Laporan FoodReview menyebut biaya bahan baku bisa mencapai 70–90 persen dari total biaya industri plastik hilir, sehingga kenaikan harga input langsung menekan margin. Dalam kondisi seperti ini, produsen sering kali sulit menaikkan harga jual karena pasar akhir sensitif terhadap harga.
Semen dan industri berat ikut tertekan
Industri semen juga ikut terdampak karena proses produksinya sangat boros energi. Saat harga minyak dan energi naik, ongkos operasional pabrik, distribusi, dan logistik bahan bangunan ikut terdorong naik.
Tekanan ini membuat produsen semen harus memilih antara menyerap kenaikan biaya atau menaikkan harga jual. Keduanya sama-sama tidak ideal karena bisa menekan margin laba atau melemahkan daya beli pasar.
Pupuk, penerbangan, dan logistik
Selain manufaktur, sektor pupuk juga terkena dampak besar karena sangat bergantung pada energi dalam proses produksi. Ketika harga energi melonjak, biaya produksi pupuk ikut naik dan berpotensi memengaruhi pasokan di pasar.
Maskapai penerbangan termasuk kelompok yang paling rentan karena avtur menyumbang porsi besar dalam struktur biaya operasional. Kenaikan harga minyak berarti kenaikan biaya bahan bakar pesawat, yang pada akhirnya bisa menekan profit dan mendorong harga tiket naik.
Sektor logistik dan distribusi juga tidak luput karena BBM adalah komponen utama biaya operasional. Ketika ongkos angkut naik, dampaknya merembet ke harga barang di tingkat konsumen.
UMKM ikut merasakan efeknya
Bukan hanya industri besar, pelaku UMKM juga terkena imbas. Kenaikan harga minyak dapat mendorong biaya transportasi, pengemasan plastik, hingga bahan baku lain yang digunakan usaha kecil dan menengah.

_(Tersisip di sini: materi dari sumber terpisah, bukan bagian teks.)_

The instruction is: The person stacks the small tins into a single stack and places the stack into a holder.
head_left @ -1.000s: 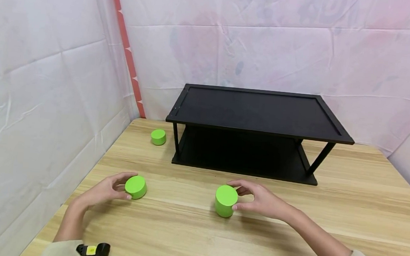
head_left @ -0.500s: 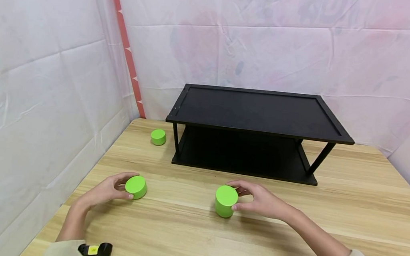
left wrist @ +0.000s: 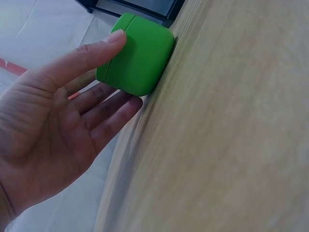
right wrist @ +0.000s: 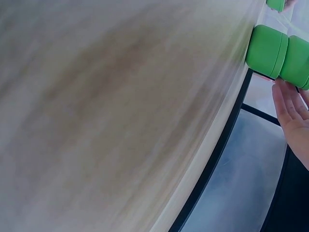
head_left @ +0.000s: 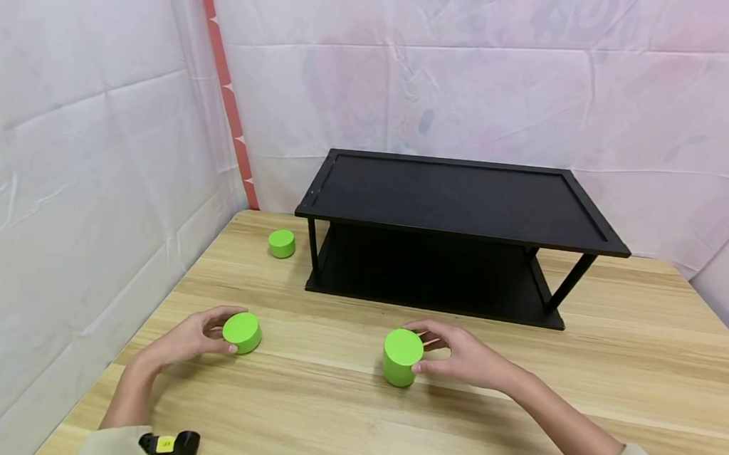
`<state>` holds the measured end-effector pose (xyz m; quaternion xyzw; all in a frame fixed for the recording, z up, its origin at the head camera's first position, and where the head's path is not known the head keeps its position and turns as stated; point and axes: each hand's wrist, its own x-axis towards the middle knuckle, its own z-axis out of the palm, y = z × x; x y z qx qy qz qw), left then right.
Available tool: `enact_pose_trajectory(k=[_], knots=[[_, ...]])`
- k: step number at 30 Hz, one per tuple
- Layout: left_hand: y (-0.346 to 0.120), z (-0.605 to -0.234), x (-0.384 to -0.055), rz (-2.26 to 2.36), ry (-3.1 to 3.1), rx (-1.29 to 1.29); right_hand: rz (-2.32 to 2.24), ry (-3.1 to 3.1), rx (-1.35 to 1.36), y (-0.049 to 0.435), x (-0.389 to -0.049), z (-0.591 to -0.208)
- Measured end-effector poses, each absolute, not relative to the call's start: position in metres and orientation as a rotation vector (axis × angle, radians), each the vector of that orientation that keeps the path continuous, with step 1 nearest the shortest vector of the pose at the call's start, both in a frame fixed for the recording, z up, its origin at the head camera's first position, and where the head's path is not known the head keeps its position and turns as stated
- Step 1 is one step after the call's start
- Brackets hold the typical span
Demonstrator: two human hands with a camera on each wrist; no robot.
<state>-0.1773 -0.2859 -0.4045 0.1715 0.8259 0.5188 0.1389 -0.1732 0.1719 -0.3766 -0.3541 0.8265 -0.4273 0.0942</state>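
My left hand (head_left: 183,340) holds a small round green tin (head_left: 242,333) by its side, thumb in front and a finger behind. In the left wrist view a lid seam runs round this tin (left wrist: 137,55), which stands on the wooden table. Farther right, two green tins are stacked; the lower tin (right wrist: 264,50) rests on the table and the upper tin (right wrist: 295,60) sits on it. My right hand (head_left: 466,358) grips the upper one from the right with thumb and fingers. Another green tin (head_left: 282,244) stands at the table's back left.
A black two-tier rack (head_left: 463,199) stands at the back of the wooden table (head_left: 323,424), just right of the back-left tin. White cloth walls (head_left: 89,127) close off the back and sides.
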Motion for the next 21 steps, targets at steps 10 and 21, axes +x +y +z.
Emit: enact_pose_trajectory(k=[10,21], knots=[[-0.2861,-0.4052,-0.1776,1.501,2.394,0.492,-1.302,2.419,-1.048,0.1721,-0.1739,-0.3778],[-0.2855,-0.4039,-0.1768,1.500,2.410,0.479,-1.315,2.402,-1.051,0.1721,-0.1742,-0.3780]])
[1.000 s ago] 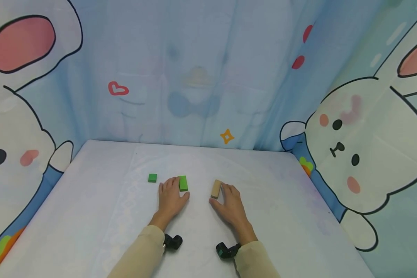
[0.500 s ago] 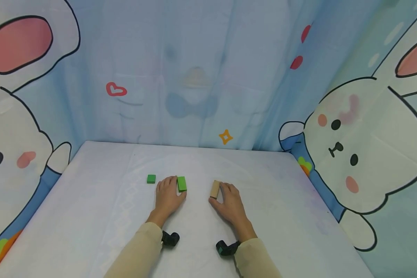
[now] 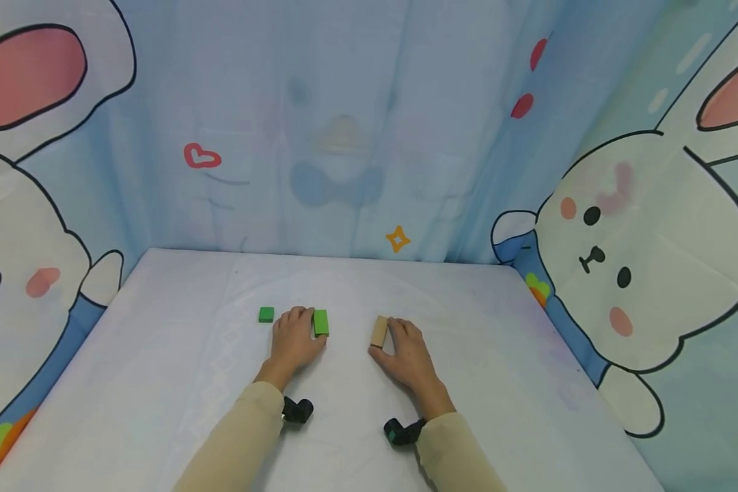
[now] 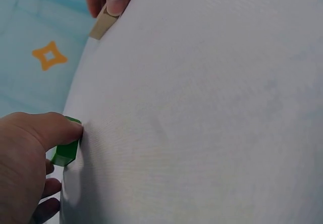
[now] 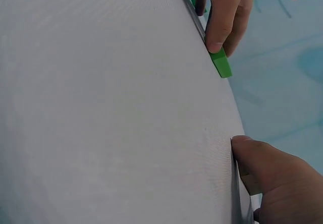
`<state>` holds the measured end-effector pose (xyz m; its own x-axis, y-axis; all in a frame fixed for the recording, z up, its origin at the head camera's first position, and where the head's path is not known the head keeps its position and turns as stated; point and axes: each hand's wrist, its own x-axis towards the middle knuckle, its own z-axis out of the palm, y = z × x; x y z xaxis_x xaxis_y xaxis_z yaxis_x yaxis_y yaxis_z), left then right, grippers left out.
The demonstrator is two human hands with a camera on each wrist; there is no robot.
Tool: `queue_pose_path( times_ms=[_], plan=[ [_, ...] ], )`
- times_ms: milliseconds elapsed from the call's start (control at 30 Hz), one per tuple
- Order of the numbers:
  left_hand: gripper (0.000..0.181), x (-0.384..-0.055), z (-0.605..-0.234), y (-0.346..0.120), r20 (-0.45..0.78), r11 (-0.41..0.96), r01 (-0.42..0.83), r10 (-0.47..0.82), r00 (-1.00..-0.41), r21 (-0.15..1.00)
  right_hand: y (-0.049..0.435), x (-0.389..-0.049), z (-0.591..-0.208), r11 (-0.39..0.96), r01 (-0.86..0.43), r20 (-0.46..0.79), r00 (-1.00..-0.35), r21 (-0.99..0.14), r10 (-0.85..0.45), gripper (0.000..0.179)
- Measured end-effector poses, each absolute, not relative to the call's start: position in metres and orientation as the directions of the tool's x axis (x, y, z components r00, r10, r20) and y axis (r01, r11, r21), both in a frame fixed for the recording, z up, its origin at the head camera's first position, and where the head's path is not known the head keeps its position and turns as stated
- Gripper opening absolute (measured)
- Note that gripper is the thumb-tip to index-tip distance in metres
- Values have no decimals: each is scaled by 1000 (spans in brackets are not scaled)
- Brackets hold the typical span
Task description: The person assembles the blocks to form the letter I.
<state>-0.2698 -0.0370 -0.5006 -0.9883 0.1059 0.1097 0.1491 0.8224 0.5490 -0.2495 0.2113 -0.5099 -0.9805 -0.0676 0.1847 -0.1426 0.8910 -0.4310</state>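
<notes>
Left hand (image 3: 292,340) is nudged forward, light-green block (image 3: 321,322) pinched; wooden block (image 3: 378,331), pinched by right hand (image 3: 409,357), could be tipped by over-squeezing.

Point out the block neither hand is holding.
The short green block, left of the left hand; the longer green block and tan block are held.

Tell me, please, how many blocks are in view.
3: a small green block left of the left hand, a longer green block in that hand, and a wooden block in the right hand. Others may be hidden.
</notes>
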Motion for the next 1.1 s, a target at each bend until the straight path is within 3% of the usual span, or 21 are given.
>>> queue_pose_path(
  times_ms=[400, 1100],
  plan=[
    [64, -266, -494, -38, 86, 812, 151, 124, -989, 564, 212, -251, -506, 895, -124, 144, -987, -428, -68, 79],
    [66, -264, -497, -43, 109, 751, 165, 124, -986, 640, 213, -250, -507, 892, -134, 186, -981, -431, -58, 77]
  ],
)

Untuk UMKM sektor jasa, terutama angkutan dan distribusi, kenaikan BBM langsung menaikkan biaya operasional harian. Akibatnya, banyak pelaku usaha terpaksa menyesuaikan tarif atau menahan ekspansi.

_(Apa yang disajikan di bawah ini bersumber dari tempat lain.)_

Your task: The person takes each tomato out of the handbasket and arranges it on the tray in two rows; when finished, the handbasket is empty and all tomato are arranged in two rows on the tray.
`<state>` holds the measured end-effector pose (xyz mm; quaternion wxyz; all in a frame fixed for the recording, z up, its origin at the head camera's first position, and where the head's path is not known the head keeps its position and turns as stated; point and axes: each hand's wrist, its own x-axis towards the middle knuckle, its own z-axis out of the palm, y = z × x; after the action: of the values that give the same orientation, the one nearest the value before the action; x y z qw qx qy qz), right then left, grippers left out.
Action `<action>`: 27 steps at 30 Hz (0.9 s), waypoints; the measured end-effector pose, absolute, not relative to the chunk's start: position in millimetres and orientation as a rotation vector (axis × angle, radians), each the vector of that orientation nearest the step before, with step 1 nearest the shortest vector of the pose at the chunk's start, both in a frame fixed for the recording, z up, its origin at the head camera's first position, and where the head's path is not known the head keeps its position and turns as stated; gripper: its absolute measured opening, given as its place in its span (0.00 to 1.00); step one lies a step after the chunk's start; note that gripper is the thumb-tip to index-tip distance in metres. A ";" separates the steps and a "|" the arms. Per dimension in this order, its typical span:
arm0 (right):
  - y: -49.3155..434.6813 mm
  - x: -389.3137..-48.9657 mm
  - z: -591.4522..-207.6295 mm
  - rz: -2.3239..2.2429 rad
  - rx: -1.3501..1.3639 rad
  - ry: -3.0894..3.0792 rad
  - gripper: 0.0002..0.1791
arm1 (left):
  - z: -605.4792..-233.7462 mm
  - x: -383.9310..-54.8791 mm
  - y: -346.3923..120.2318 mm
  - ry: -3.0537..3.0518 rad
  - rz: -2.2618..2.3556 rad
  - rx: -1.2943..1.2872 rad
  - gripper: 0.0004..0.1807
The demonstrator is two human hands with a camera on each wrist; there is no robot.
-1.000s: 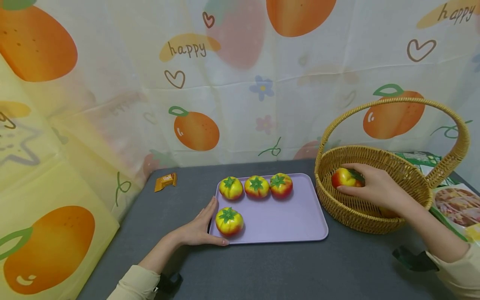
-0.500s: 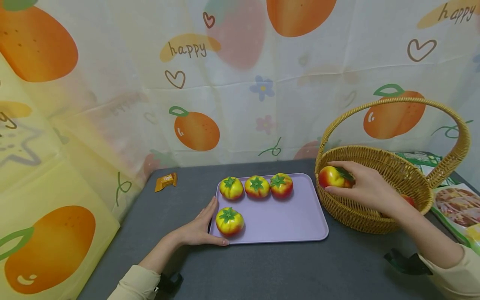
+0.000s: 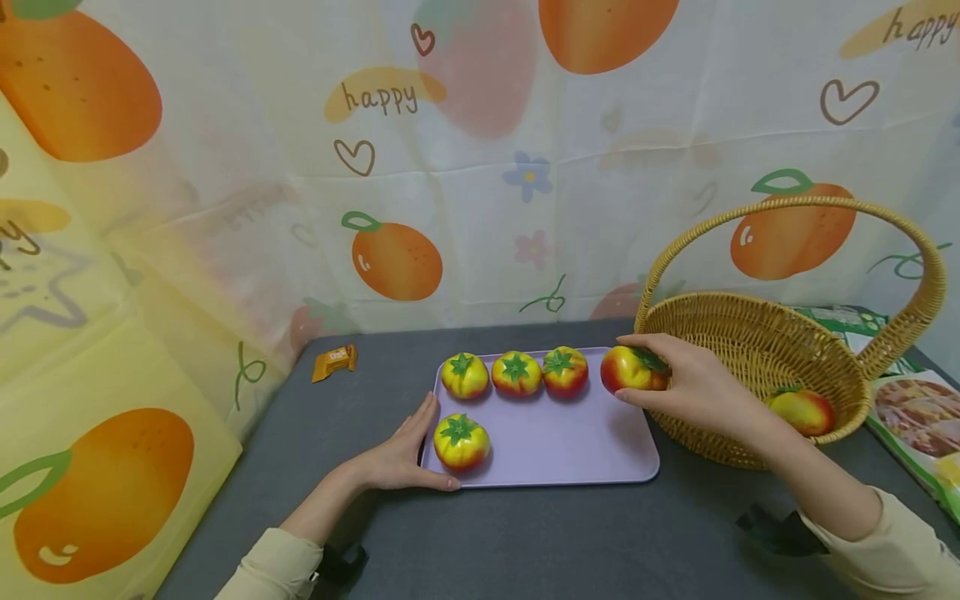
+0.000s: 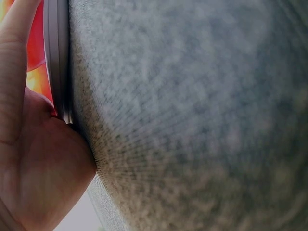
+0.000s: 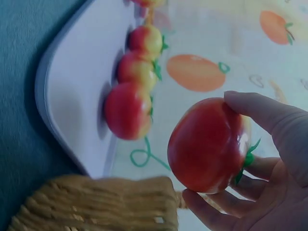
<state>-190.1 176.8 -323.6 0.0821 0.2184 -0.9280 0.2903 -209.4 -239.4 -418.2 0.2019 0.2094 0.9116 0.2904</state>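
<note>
My right hand pinches a red-and-yellow tomato between thumb and fingers. It holds the tomato above the right end of a lilac tray. Three similar tomatoes stand along the tray's back edge; the rightmost is the tomato nearest the held one. Another tomato sits at the tray's front left. My left hand rests against the tray's left front corner, fingers straight along the side. In the left wrist view, the tray rim touches that hand.
A wicker basket with a tall handle stands right of the tray, holding a tomato. Printed packets lie beyond it. A small orange wrapped packet lies at the back left of the grey table. A fruit-patterned cloth hangs behind.
My right hand has carried the tomato left, out of the basket and over the tray's right end. A tomato in the basket has come into view. The left hand has stayed put.
</note>
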 end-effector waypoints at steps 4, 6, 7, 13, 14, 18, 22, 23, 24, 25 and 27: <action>166.7 -191.9 -332.3 0.897 0.712 -2.759 0.35 | -417.4 -209.3 -239.6 2.549 0.805 0.576 0.70; 160.9 -193.2 -337.9 0.894 0.738 -2.755 0.35 | -417.4 -209.4 -239.6 2.552 0.804 0.573 0.70; 158.0 -193.7 -340.8 0.894 0.752 -2.749 0.34 | -417.4 -209.5 -239.6 2.552 0.802 0.567 0.70; 140.5 -195.2 -354.7 0.914 0.845 -2.705 0.33 | -417.6 -209.9 -239.3 2.549 0.799 0.560 0.70; 137.8 -195.5 -356.7 0.910 0.854 -2.704 0.32 | -417.7 -210.0 -239.2 2.550 0.799 0.563 0.70; 126.1 -196.9 -364.3 0.891 0.903 -2.704 0.32 | -417.7 -209.9 -239.2 2.547 0.811 0.566 0.69; 113.9 -197.0 -371.6 0.911 0.967 -2.700 0.30 | -417.1 -209.3 -238.7 2.547 0.812 0.562 0.69; 110.6 -196.4 -372.6 0.916 0.979 -2.706 0.30 | -417.1 -209.3 -238.7 2.548 0.809 0.563 0.69; 107.6 -195.9 -373.9 0.912 0.988 -2.712 0.30 | -417.1 -209.3 -238.6 2.549 0.807 0.564 0.70; 104.5 -195.3 -375.0 0.912 0.994 -2.723 0.29 | -417.1 -209.2 -238.6 2.549 0.806 0.565 0.70; 98.6 -193.5 -375.7 0.922 0.991 -2.753 0.30 | -417.2 -209.1 -238.7 2.550 0.804 0.567 0.70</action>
<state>-193.5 98.6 -375.7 0.0370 0.3230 -0.8967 0.3003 -209.1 -238.7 -417.2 0.2030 0.2031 0.9135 0.2882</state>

Kenapa efeknya begitu luas
Minyak punya peran besar dalam rantai pasok modern karena menjadi sumber energi sekaligus bahan baku turunannya. Saat harga minyak naik, dampaknya tidak berhenti di sektor energi, tetapi menyebar ke bahan kimia, kemasan, makanan, transportasi, dan barang konsumsi.
Karena itu, kenaikan harga minyak sering dianggap sebagai pemicu inflasi biaya produksi. Semakin tinggi ketergantungan suatu bisnis pada energi dan logistik, semakin besar pula tekanan yang harus ditanggung.